Angry farmers stormed a city hall in southern Mexico, seized the mayor and dragged him through town from the back of a pickup truck in protest.

The incident occurred on Tuesday when dozens of members of the Tojolabal indigenous community armed with clubs broke into the mayor's office in the town of Las Margaritas in the state of Chiapas.

Witnesses told investigators they tied up the mayor, Jorge Luis Escandon, pushed him outside and tied him to the back of a pickup.

They then dragged him several dozen metres down the street, before police and public employees intervened and freed Mr Escandon, who survived without major injury.

The mayor accused his attackers of trying to intimidate him.

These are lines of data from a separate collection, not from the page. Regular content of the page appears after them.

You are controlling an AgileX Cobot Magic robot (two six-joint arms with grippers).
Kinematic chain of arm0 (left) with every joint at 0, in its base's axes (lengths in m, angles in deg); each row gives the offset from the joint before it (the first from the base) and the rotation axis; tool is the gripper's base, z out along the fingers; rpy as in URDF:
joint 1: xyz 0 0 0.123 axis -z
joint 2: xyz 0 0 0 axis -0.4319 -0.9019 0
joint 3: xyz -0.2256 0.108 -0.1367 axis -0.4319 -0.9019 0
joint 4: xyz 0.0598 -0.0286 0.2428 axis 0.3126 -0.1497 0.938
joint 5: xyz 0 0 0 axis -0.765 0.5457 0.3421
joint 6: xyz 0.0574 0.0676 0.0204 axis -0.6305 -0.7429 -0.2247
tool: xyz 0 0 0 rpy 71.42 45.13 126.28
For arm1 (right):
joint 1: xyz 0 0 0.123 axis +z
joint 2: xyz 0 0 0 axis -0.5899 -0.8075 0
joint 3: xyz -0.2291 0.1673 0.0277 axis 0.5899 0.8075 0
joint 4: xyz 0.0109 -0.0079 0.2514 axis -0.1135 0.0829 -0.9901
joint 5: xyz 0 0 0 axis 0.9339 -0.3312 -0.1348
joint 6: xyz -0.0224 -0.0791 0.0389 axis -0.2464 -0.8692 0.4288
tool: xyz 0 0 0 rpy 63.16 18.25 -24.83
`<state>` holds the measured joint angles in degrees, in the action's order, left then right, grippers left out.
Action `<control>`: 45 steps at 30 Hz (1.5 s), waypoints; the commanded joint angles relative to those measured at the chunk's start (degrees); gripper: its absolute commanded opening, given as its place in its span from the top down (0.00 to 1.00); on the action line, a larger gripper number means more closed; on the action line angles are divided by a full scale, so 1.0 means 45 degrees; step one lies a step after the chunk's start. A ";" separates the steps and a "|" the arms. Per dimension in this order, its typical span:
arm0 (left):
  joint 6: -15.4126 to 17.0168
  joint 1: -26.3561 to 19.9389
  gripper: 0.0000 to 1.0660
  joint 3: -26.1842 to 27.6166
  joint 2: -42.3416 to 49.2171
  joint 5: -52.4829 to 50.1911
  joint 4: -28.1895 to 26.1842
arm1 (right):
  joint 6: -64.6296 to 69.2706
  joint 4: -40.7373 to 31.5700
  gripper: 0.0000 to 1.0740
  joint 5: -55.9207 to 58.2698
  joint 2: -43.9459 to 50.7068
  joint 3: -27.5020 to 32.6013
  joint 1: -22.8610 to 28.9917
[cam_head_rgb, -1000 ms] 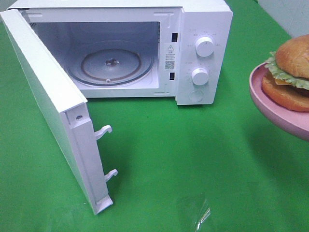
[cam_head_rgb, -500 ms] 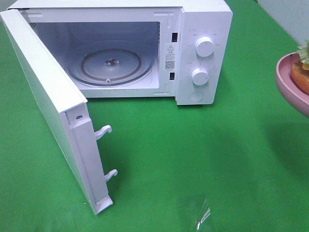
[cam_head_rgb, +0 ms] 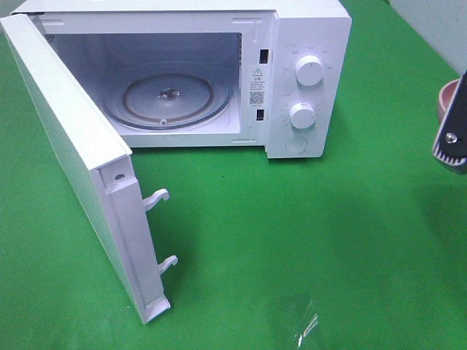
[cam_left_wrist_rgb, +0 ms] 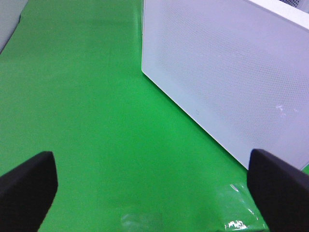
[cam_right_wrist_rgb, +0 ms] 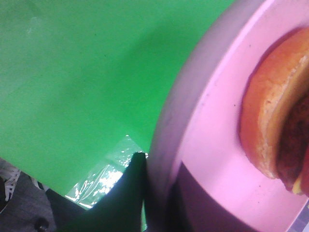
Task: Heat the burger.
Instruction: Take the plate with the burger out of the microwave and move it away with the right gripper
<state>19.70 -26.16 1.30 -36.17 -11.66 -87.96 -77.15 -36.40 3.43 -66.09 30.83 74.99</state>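
Now the right tool (cam_right_wrist_rgb: 145, 193) pinches the pink plate's (cam_right_wrist_rgb: 212, 145) rim, burger (cam_right_wrist_rgb: 275, 121) just beyond; left tool (cam_left_wrist_rgb: 149, 186) spread.

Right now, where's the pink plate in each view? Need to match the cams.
Exterior high: only a sliver of the pink plate at the right edge, behind the right gripper.
Left wrist: not in it; just the microwave door and the green cloth.
Right wrist: fills the right half, rim clamped, burger on it.
Shared landmark: the green cloth.
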 commanded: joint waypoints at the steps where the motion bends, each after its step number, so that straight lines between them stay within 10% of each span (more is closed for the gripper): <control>1: 0.0064 -0.0038 0.06 0.0013 0.0064 0.0064 0.0051 | 0.0917 0.1133 1.00 0.0306 -0.0382 -0.0446 0.0013; 45: 0.0064 -0.0038 0.06 0.0013 0.0064 0.0064 0.0051 | 0.6532 0.1426 1.00 0.0051 -0.4304 -0.1261 -0.1375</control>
<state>19.70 -26.16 1.30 -36.17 -11.66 -87.96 -48.85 -33.83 2.80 -85.40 25.27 69.04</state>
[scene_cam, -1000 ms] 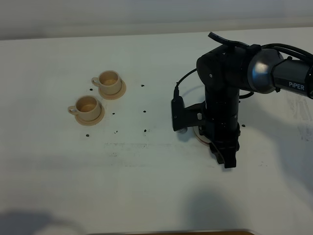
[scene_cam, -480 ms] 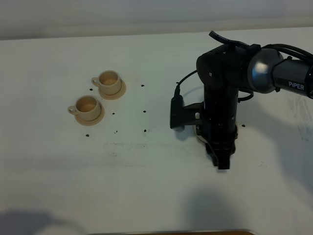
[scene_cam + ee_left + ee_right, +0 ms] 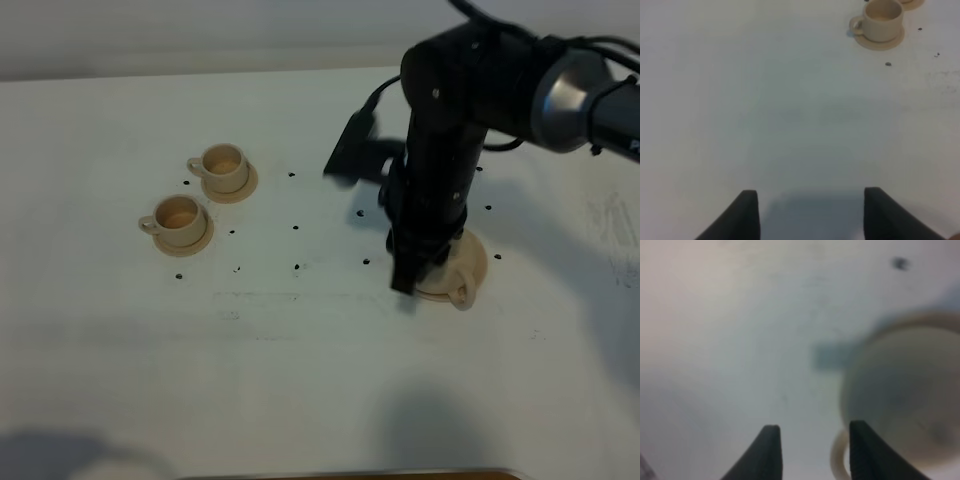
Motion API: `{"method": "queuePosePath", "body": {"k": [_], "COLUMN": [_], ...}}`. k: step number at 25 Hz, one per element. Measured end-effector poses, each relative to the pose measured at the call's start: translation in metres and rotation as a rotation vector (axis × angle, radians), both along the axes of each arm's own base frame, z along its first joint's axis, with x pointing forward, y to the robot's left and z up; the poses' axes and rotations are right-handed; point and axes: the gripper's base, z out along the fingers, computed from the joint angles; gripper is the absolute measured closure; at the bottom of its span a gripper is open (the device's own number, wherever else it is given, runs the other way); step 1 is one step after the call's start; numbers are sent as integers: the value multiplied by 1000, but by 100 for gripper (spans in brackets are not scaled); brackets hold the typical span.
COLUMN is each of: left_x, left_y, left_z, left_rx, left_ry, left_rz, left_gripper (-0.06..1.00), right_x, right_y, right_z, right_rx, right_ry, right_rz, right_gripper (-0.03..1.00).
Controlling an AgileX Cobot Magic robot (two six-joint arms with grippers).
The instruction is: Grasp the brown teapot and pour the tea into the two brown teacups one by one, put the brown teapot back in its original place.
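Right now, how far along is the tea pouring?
The brown teapot sits on its coaster, ungripped; the right gripper is open beside it, the left gripper open too. Nothing is in hand. I cannot tell whether the far teacup or near teacup holds tea, so pouring may remain.

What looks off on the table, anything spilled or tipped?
Only small dark specks scattered on the table around the far teacup, the near teacup and the brown teapot; I cannot tell what they are. Both cups stand upright on their saucers, and the teapot sits on its coaster. No puddle shows.
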Motion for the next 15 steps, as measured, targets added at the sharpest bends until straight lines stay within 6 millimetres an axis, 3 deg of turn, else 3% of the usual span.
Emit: {"method": "queuePosePath", "body": {"k": [7, 15], "left_x": [0, 0], "left_y": [0, 0], "left_z": [0, 0], "left_rx": [0, 1], "left_ry": [-3, -5], "left_rz": [0, 0], "left_gripper": [42, 42], "right_x": [7, -6], "right_y": [-13, -24], "right_z": [10, 14], "right_rx": [-52, -71], "right_ry": [-88, -95], "right_rz": [-608, -710], "right_gripper": [66, 66]}}
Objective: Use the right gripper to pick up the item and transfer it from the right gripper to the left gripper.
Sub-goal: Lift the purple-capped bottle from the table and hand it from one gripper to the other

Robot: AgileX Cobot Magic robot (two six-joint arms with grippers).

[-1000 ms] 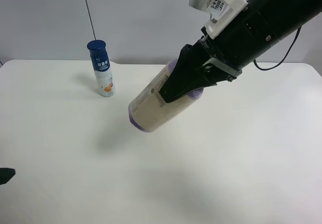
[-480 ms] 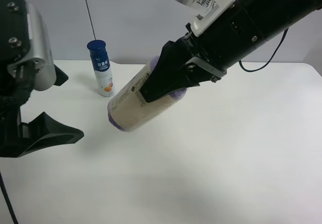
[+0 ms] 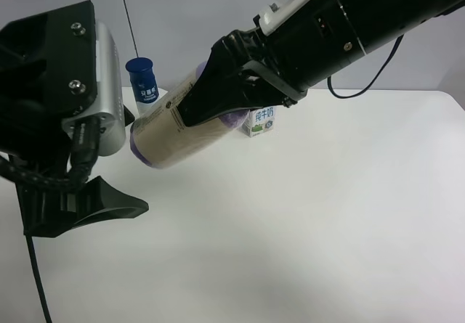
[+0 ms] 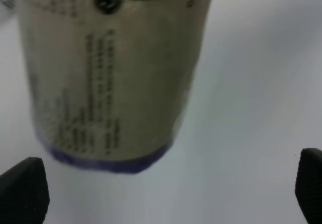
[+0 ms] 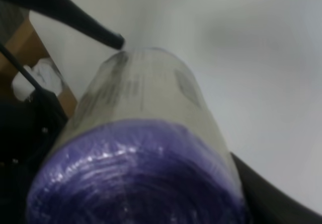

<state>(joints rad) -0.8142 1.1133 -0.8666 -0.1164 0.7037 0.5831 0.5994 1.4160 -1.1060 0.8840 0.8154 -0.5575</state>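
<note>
The item (image 3: 174,131), a cream-beige roll with purple ends, hangs tilted above the table. My right gripper (image 3: 195,109), on the arm at the exterior high view's right, is shut on its upper half. In the right wrist view the item's purple end (image 5: 136,178) fills the frame, with one black finger (image 5: 266,196) beside it. My left gripper (image 3: 136,165), with a silver block (image 3: 102,83), is open at the roll's lower end. In the left wrist view the item (image 4: 113,78) sits just ahead of the left gripper (image 4: 166,194), its end short of the two spread fingertips.
A white bottle with a dark blue cap (image 3: 143,76) stands at the back, partly hidden behind the roll. A small blue-white milk carton (image 3: 260,122) stands behind the right gripper. The white table (image 3: 327,229) spreads below, and a black cable (image 3: 36,279) trails from the left arm.
The right gripper has carried the roll left and upward. The left gripper has come in from the left and risen to the roll's lower end. The milk carton has come into view.
</note>
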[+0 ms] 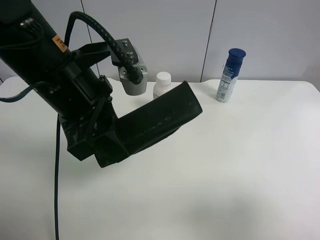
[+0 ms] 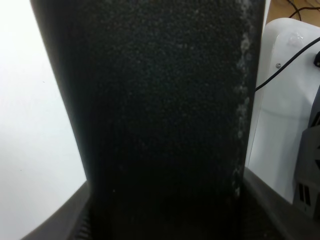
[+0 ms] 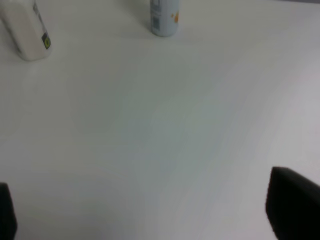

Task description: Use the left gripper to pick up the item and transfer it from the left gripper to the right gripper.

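At the far left a black cable [image 1: 56, 190] hangs down past the edge of the white tabletop [image 1: 225, 175]. Beside it my left arm [image 1: 50, 65] reaches in from the upper corner. A grey block [image 1: 131, 72] is fixed to its far side. My left hand [image 2: 165, 222] is clamped on the black flat item [image 1: 160, 117]. In the left wrist view its grainy dark face fills almost everything between the two fingers. From above, the item slants out of my grip, and its free end points toward the back of the tabletop. Just behind that end stands a small white bottle [image 1: 162, 85] with a white cap, its lower part hidden by the item. Further right, well apart from both, a white spray can with a blue cap [image 1: 229, 75] stands upright near the back edge. My right hand [image 3: 150, 210] does not show from above. Its own camera shows the two dark fingertips spread wide with bare tabletop between them, and the bottle and the can far ahead.
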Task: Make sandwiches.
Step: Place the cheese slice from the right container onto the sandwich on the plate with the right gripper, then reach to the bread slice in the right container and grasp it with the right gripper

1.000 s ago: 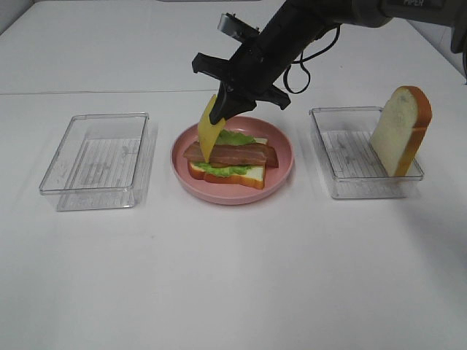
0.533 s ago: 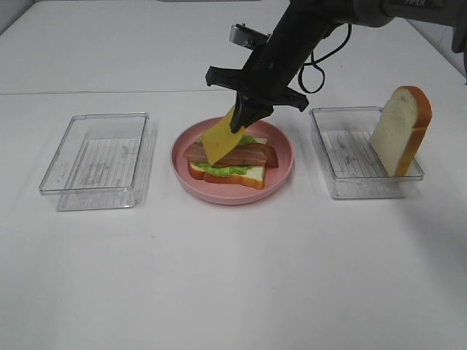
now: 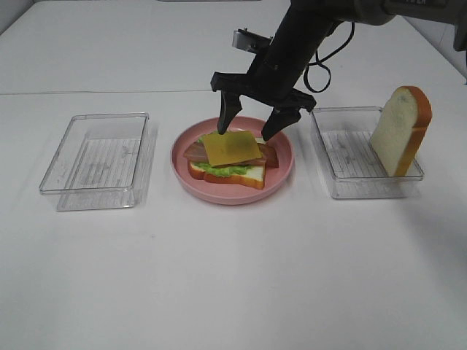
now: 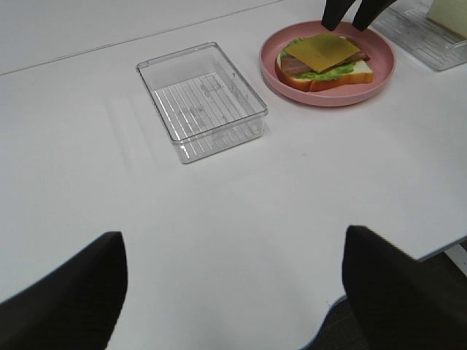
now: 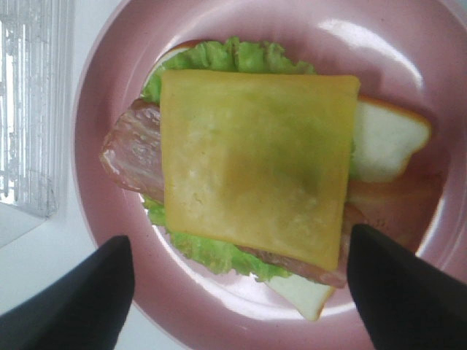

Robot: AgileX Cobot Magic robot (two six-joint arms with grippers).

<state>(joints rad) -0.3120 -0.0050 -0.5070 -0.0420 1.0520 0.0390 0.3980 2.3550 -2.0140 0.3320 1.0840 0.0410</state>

"Around 50 or 60 people came in three pickup trucks, armed with clubs and looking to kidnap city officials to extort us and get what they've always wanted: to be given money," he said.

"They started struggling, carrying me, tied up one foot and dragged me out of my office to the street."

State prosecutor Jorge Luis Llaven said the attackers were demanding more public resources, including direct cash transfers, for their rural community, Santa Rita El Invernadero.

Leftist President Andres Manuel Lopez Obrador has introduced a policy of providing public assistance in the form of cash payments to beneficiaries, in order to stem corruption by cutting out bureaucratic middlemen.

Eleven people were arrested and a dozen injured in the melee.

Chiapas state police were also sent to help restore order in Las Margaritas, a town of 20,000 people near Mexico's border with Guatemala.

This is not the first time farmers from Santa Rita El Invernadero have staged a violent protest.

Four months ago they vandalised the town hall, demanding that Mr Escandon fulfill promises he had made during the 2018 campaign.